WHAT IS EXPECTED
The answer must consist of each line below that holds the word "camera", copied as it stands.

= Beginning of Section =

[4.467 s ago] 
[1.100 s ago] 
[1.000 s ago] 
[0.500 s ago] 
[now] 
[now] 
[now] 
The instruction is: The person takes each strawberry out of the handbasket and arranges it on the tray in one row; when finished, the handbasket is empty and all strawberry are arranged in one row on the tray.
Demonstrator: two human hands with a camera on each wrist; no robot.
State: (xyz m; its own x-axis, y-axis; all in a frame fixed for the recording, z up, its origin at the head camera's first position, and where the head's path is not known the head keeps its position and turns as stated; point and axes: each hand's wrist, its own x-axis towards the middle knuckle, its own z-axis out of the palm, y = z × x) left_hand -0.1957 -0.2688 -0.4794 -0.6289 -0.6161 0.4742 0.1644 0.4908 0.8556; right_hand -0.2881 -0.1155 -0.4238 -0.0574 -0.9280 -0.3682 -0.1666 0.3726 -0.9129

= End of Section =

EXERCISE RESULT
Demonstrator: two human hands with a camera on each wrist; no robot.
State: (xyz m; its own x-axis, y-axis; all in a frame fixed for the recording, z up, its origin at the head camera's first position, and where the head's path is not known the head keeps its position and turns as stated; point and axes: each hand's wrist, its own x-axis towards the middle knuckle, its own z-axis out of the palm, y = z × x) left_hand -0.1957 -0.2688 -0.4794 -0.6289 -0.6161 0.4742 0.1644 0.4908 0.8556; right_hand -0.2881 -0.1155 -0.4238 -0.0574 -0.9280 -0.3682 -0.1666 0.3726 -0.9129

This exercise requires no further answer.